Sur les routes transformées en rivières et dans les plaines boueuses, des millions de personnes avaient pris la fuite, avançant au rythme lent de l’épuisement. Les pieds enfoncés dans une terre détrempée, vêtus de haillons, les migrants climatiques se dirigeaient vers l’inconnu. Partir, mais pour aller où ? Les terres habitables se faisaient rares, les frontières se fermaient, et les camps de réfugiés s’étendaient jusqu’à l’horizon. Des nations entières, disparues sous les eaux, laissaient leurs habitants dériver sans attaches.
Les systèmes d’accueil, déjà fragiles avant la catastrophe, s’étaient effondrés sous le poids de cet exode mondial. Même les mégapoles qui semblaient imprenables avaient cédé. Londres, entourée de digues titanesques, n’avait pas résisté. Les eaux noires avaient avalé monuments, quartiers historiques et illusions de permanence.
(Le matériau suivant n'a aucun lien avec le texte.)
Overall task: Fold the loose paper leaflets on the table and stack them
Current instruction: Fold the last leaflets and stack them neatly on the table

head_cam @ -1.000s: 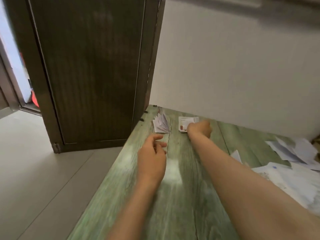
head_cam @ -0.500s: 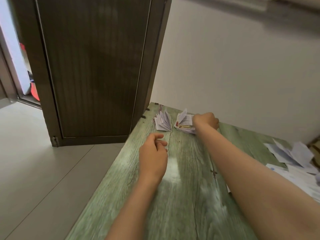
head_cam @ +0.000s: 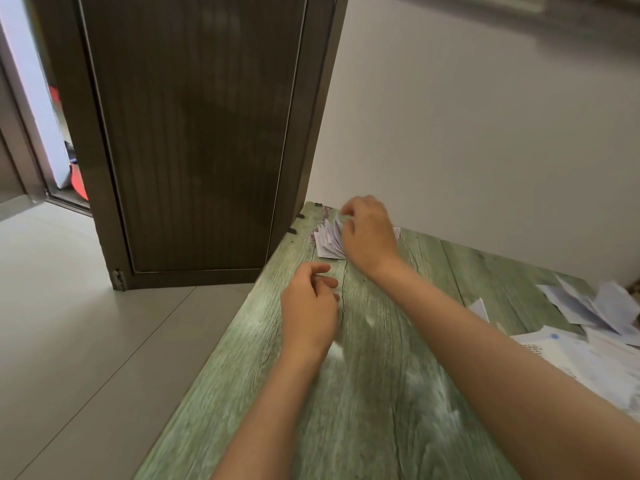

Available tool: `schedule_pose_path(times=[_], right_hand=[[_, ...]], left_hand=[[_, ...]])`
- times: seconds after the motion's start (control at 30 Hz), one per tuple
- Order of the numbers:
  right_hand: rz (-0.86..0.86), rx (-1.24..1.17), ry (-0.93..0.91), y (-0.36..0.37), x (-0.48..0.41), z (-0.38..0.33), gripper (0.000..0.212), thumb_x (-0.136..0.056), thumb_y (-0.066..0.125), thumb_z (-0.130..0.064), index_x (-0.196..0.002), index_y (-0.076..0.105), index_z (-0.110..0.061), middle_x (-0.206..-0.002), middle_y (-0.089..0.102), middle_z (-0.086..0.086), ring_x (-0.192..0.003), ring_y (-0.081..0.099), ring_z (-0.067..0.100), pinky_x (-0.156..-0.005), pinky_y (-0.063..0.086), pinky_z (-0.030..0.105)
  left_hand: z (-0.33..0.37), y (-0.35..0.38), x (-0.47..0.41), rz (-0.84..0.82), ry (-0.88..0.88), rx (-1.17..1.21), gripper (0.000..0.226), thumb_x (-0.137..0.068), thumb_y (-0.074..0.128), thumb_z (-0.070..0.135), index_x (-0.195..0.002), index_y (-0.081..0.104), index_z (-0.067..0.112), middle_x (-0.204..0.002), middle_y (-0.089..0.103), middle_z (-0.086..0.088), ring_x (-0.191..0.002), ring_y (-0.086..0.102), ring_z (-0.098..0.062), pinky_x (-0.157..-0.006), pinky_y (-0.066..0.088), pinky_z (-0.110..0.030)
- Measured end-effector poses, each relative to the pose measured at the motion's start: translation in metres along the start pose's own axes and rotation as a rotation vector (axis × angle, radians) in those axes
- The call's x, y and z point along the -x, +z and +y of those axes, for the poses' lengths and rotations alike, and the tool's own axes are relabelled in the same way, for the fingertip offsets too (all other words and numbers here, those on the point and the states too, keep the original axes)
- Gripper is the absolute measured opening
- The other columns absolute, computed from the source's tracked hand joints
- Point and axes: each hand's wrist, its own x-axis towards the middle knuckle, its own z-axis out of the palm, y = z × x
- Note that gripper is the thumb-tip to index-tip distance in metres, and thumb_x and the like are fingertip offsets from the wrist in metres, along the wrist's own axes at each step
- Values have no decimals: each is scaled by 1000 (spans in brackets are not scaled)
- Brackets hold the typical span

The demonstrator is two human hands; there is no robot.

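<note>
From the head view, the stack of folded white paper leaflets (head_cam: 327, 242) sits at the far left corner of the green wood-grain surface (head_cam: 363, 393). Its leaves fan open leftward and its long axis runs roughly near-to-far. The right hand (head_cam: 369, 233) covers it with fingers curled; I cannot tell whether they pinch anything. The left hand (head_cam: 310, 306) hovers nearer, loosely curled and empty. The stack likely wants pressing flat and its edges squaring.
</note>
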Motion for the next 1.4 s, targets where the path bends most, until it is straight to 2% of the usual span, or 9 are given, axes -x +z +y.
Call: schedule_pose_path(times=[0.13, 0.27, 0.43, 0.6, 0.8, 1.03, 1.2, 1.3, 1.4], right_hand=[[-243, 72, 64, 28, 3, -7, 53, -90, 48, -5, -141, 32, -2, -143, 35, 13, -132, 34, 26, -107, 30, 31], [-408, 115, 180, 43, -2, -5, 49, -93, 51, -19, -138, 38, -6, -135, 48, 17, -123, 46, 32, -95, 39, 36], [-378, 305, 56, 48, -2, -8, 31, -94, 39, -5, -124, 47, -2, -116, 59, 19, -105, 57, 34, -73, 39, 33], [-368, 442, -40, 49, -5, -7, 25, -93, 37, 1, -107, 58, -3, -107, 62, 14, -97, 60, 30, -67, 38, 31], [-275, 500, 67, 58, -15, -8, 33, -96, 34, -2, -119, 58, 1, -124, 56, 18, -118, 47, 32, -93, 40, 36], [-266, 600, 196, 60, -24, 5, 34, -97, 34, -7, -122, 57, -6, -128, 53, 16, -121, 45, 31, -97, 38, 37], [-229, 518, 118, 47, -17, 9, 47, -101, 31, -38, -126, 54, -5, -131, 50, 17, -122, 40, 30, -100, 32, 38], [-185, 414, 6, 18, -14, 3, 40, -100, 34, -29, -130, 49, -6, -132, 48, 16, -122, 39, 30, -100, 31, 37], [-103, 217, 38, -28, -13, 3, 36, -97, 40, -15, -130, 51, -7, -133, 49, 14, -124, 39, 30, -101, 30, 34]], left_hand=[[1, 0, 1, 12, 3, -6, 27, -97, 38, 1, -98, 56, 22, -87, 64, 0, -74, 65, -24, -62, 53, -28], [2, -1, 0, 30, -14, 16, 34, -96, 38, 0, -86, 53, 28, -87, 63, -3, -74, 65, -21, -63, 52, -27], [0, -2, -4, 38, -23, 24, 31, -95, 38, -1, -90, 54, 25, -85, 63, -4, -69, 62, -15, -61, 52, -25], [-1, -2, -3, 37, -24, 27, 28, -95, 38, -1, -95, 56, 20, -84, 63, -2, -68, 61, -13, -60, 50, -21], [-2, -1, -4, 30, -21, 0, 34, -93, 40, -2, -84, 53, 28, -86, 62, 2, -85, 64, -21, -78, 53, -34], [-5, 1, -5, 14, -6, -14, 29, -95, 39, 1, -89, 54, 25, -86, 62, 0, -82, 63, -18, -74, 53, -30], [-6, 1, -5, 8, 5, -29, 23, -96, 40, 4, -97, 55, 22, -91, 63, -1, -83, 62, -16, -76, 52, -30], [-3, 1, -3, 4, 6, -55, 21, -97, 40, 6, -98, 54, 22, -95, 63, -2, -83, 62, -16, -77, 53, -31], [-1, 0, 3, 11, 20, -99, 21, -97, 41, 7, -101, 55, 21, -101, 63, -4, -93, 61, -20, -86, 52, -37]])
La montée des eaux n’avait pas épargné le monde naturel. Les écosystèmes millénaires, incapables de résister à l’intrusion de l’eau salée, s’étaient effondrés les uns après les autres. Les forêts tropicales, lessivées par des pluies incessantes, s’étaient transformées en marécages. Les coraux, blanchis par l’acidification, n’étaient plus que des squelettes calcaires éparpillés dans les fonds marins.
Pourtant, dans ce chaos, la vie avait trouvé des moyens de s’adapter. Des mangroves avaient colonisé des terres inondées, des oiseaux migrateurs suivaient de nouvelles routes, et des poissons tropicaux s’étaient installés dans des eaux nordiques. La nature, toujours imprévisible, continuait de respirer, mais sur une cadence qui n’était plus celle des hommes.
Les supercalculateurs, alimentés par des IA capables d’absorber des quantités astronomiques de données, s’étaient efforcés de prévoir l’imprévisible. Mais face à la colère désordonnée de la planète, même ces oracles modernes avaient trébuché. Les modèles climatiques, affinés depuis des décennies, s’étaient révélés incapables de gérer l’ampleur du chaos. Les tempêtes étaient apparues là où il n’y en avait jamais eu. Des pluies diluviennes avaient transformé des déserts en lacs éphémères, tandis que des zones tempérées s’étaient muées en enfers de chaleur.
Les alertes, bien qu’émises, arrivaient trop tard. L’IA, malgré sa puissance, n’avait pu corriger un système en plein effondrement. Elle avait averti, calculé, anticipé, mais elle n’avait pas arrêté l’eau, ni contenu la fureur des éléments.
L’humanité, quant à elle, s’était accrochée aux dernières terres émergées. Les collines et plateaux étaient devenus des refuges précaires, mais leur capacité d’accueil restait limitée. On s’entassait dans ces espaces réduits, élevant des cités précaires de bâches et de métal. Les anciennes divisions entre riches et pauvres s’étaient estompées, mais les luttes pour les ressources, elles, s’étaient intensifiées. Des guerres avaient éclaté pour des parcelles de sol sec, pour quelques litres d’eau potable.
Et pourtant, au milieu de ce désespoir, des étincelles d’espoir avaient surgi. Des communautés improvisées s’étaient formées, partageant savoirs et ressources. Les connaissances anciennes, oubliées par des siècles d’industrialisation, refaisaient surface. On apprenait à cultiver sur des sols détrempés, à construire des habitations flottantes, à survivre en symbiose avec une Terre transformée.
Les océans avaient effacé les cartes, mais ils n’avaient pas effacé les rêves. Dans les ruines d’un monde submergé, une humanité vacillante tentait de redessiner ses contours. Les enfants, nés dans ces camps improvisés, n’avaient jamais connu les anciennes frontières. Pour eux, le monde n’était pas un assemblage de nations, mais un chaos liquide où chaque vague, chaque courant, portait une invitation à recommencer.
Et tandis que les eaux continuaient de monter, le soleil, toujours indifférent, éclairait ce nouveau monde de la même lumière qu’hier, comme pour rappeler que l’histoire, même submergée, restait à écrire.